Simple sort implementations vs production quality ones

One of the most optimized algorithms in any standard library is sorting. It is used everywhere so it must be fast. Thousands upon thousands of developer hours have been sunk into inventing new algorithms and making sort implementations faster. Pystd has a different design philosophy where fast compilation times and readability of the implementation have higher priority than absolute performance. Perf still very much matters, it has to be fast, but not at the cost of 10x compilation time.

This leads to the natural question of how much slower such an implementation would be compared to a production quality one. Could it even be faster? (Spoilers: no) The only way to find out is to run performance benchmarks on actual code.

To keep things simple there is only one test set, sorting 10'000'000 consecutive 64 bit integers that have been shuffled to a random order which is the same for all algorithms. This is not an exhaustive test by any means but you have to start somewhere. All tests used GCC 15.2 using -O2 optimization. Pystd code was not thoroughly hand optimized, I only fixed (some of the) obvious hotspots.

Stable sort

Pystd uses mergesort for stable sorting. The way the C++ standard specifies stable sort means that most implementations probably use it as well. I did not dive in the code to find out. Pystd's merge sort implementation consists of ~220 lines of code. It can be read on this page.

Stdlibc++ can do the sort in 0.9 seconds whereas Pystd takes .94 seconds. Getting to within 5% with such a simple implementation is actually quite astonishing.
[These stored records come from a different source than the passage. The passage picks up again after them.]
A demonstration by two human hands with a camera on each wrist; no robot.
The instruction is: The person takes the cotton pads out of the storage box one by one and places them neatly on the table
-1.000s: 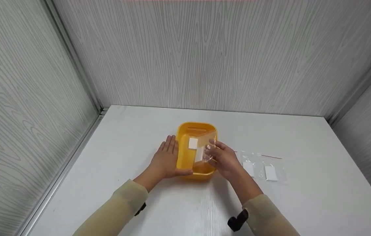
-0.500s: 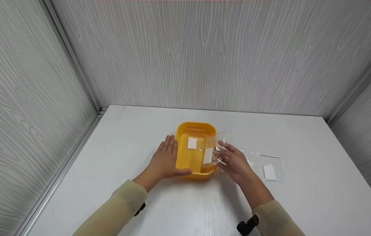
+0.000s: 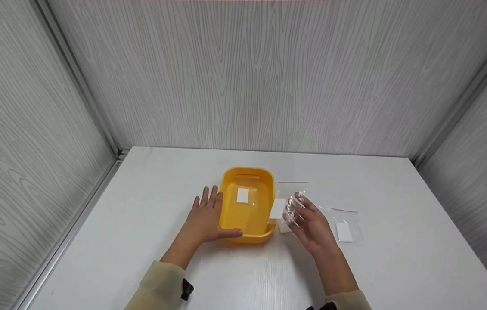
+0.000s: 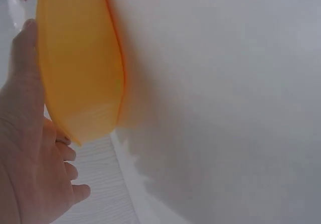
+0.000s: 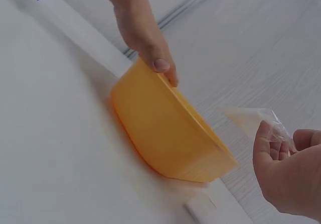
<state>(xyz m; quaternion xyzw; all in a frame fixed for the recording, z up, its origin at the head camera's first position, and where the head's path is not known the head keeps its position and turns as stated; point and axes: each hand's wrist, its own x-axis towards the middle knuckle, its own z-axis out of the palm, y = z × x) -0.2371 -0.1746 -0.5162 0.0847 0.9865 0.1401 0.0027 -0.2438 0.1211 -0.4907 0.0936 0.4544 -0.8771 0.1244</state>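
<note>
A yellow plastic tub point(image 3: 247, 220) stands on the white table, with a small clear zip bag point(image 3: 243, 196) holding a white piece inside it. My left hand point(image 3: 202, 221) rests against the tub's left side, its fingers straight and the thumb over the front rim. Just right of the tub, my right hand point(image 3: 314, 228) pinches the crumpled side of another clear zip bag point(image 3: 277, 209). A flat white piece shows in that bag, which hangs above the table in the right wrist view. Part of the right hand's grip is hidden behind shiny film.
To the right, another clear zip bag point(image 3: 344, 232) with a red seal line and a white piece lies flat. A further white piece point(image 3: 285, 227) lies on the table, partly under the right hand. Wood-patterned panels point(image 3: 243, 77) close off the back and sides.
My right hand has carried its zip bag rightward, from over the tub to beside it. The left hand stays at the tub. The head view has shifted slightly.
</note>
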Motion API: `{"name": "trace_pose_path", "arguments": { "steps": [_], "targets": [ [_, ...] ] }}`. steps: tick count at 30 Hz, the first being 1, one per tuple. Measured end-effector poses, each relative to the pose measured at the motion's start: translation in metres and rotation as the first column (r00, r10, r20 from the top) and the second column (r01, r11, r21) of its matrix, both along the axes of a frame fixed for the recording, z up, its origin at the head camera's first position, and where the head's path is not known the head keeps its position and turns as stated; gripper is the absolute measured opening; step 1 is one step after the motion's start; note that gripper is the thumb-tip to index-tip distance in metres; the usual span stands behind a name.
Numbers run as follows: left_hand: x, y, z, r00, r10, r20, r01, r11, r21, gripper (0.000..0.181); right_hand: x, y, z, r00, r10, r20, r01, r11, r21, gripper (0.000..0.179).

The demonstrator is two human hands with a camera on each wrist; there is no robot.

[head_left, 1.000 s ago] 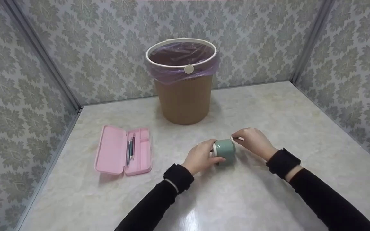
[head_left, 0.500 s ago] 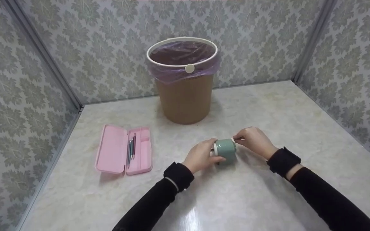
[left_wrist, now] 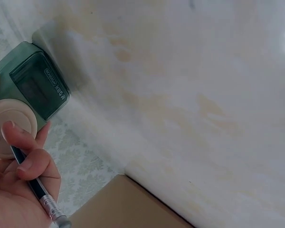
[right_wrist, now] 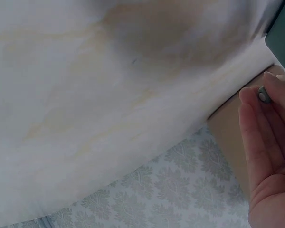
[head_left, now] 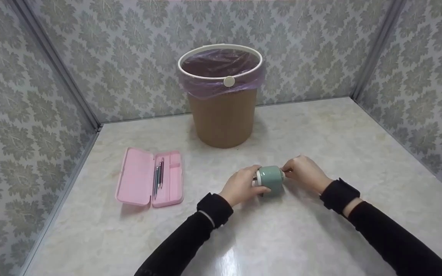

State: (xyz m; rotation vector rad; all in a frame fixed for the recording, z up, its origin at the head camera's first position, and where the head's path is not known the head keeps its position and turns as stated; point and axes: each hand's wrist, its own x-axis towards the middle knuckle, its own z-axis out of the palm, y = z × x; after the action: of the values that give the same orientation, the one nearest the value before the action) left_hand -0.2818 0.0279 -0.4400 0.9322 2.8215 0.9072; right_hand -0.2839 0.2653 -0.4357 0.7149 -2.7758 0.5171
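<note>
A green pencil sharpener (head_left: 271, 177) lies on the table near its middle, its cream round face towards my left hand (head_left: 240, 186). That hand grips the sharpener's body. In the left wrist view, a dark pencil (left_wrist: 35, 185) with a silver ferrule runs between its fingers, its front end against the round face (left_wrist: 12, 126). The sharpener also has a dark see-through drawer (left_wrist: 40, 85). My right hand (head_left: 304, 172) is at the opposite end, pinching the small crank knob (right_wrist: 263, 95) between thumb and fingers. The crank's arm is mostly hidden.
At the left, an open pink pencil case (head_left: 173, 184) holds several pencils (head_left: 158, 176). Behind the hands stands a brown bin (head_left: 225, 119) with a cream rim and a purple liner. Patterned panels (head_left: 140, 76) enclose the table (head_left: 305, 237) on the sides and back.
My right hand has moved slightly down and the crank knob with it, turning the crank. My left hand stays on the sharpener. The whole head view has shifted a little.
</note>
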Motion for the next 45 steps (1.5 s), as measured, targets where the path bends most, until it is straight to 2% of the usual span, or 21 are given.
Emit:
{"name": "trace_pose_path", "arguments": {
  "steps": [9,17,26,45],
  "targets": [
    [0.0,0.001,-0.001,1.0,0.011,0.004,-0.011,1.0,0.002,0.061,0.005,0.004,-0.011,0.999,0.034,-0.004,-0.034,0.999,0.008,0.011],
    [0.001,0.001,-0.001,1.0,0.015,0.004,-0.015,1.0,0.013,0.057,0.016,0.007,-0.016,0.998,0.024,0.06,-0.022,0.999,-0.037,0.015],
    [0.001,0.002,0.0,1.0,0.01,-0.01,-0.01,1.0,0.001,0.06,0.022,0.008,-0.019,0.999,0.042,0.006,-0.042,0.999,-0.035,0.014],
    [0.003,0.002,0.001,0.999,0.023,-0.03,-0.023,1.0,-0.003,0.057,0.029,0.011,-0.021,0.996,0.095,-0.004,-0.095,0.994,-0.056,0.015]
  ]
}}
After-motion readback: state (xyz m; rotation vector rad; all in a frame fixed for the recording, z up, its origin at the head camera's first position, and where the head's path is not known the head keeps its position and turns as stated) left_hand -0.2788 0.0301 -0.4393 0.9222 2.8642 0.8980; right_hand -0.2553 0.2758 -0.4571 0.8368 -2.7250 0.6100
Even when considering all the usual caveats where it might completely fall over with a different input data distribution and all that.

Regular sort

Both stdlibc++ and Pystd use introsort. Pystd's implementation has ~150 lines of code but it also uses heapsort, which has a further 100 lines of code). Code for introsort is here, and heapsort is here.

Stdlibc++ gets the sort done in 0.76 seconds whereas Pystd takes 0.82 seconds. This makes it approximately 8% slower. It's not great, but getting within 10% with a few evening's work is still a pretty good result. Especially since, and I'm speculating here, std::sort has seen a lot more optimization work than std::stable_sort because it is used more.

For heavy duty number crunching this would be way too slow. But for moderate data set sizes the performance difference might be insignificant for many use cases.

Note that all of these are faster (note: did not measure) than libc's qsort because it requires an indirect function call on every comparison i.e. the comparison method can not be inlined.

Compiling the stdlib version takes 0.68 seconds while the Pystd version takes 0.33 seconds. Without optimizations the times are 0.55 and 0.21 seconds, respectively.

Where does the time go?

Valgrind will tell you that quite easily.

This picture shows quite clearly why big O notation can be misleading. Both quicksort (the inner loop of introsort) and heapsort have "the same" average time complexity but every call to heapsort takes approximately 4.5 times as long.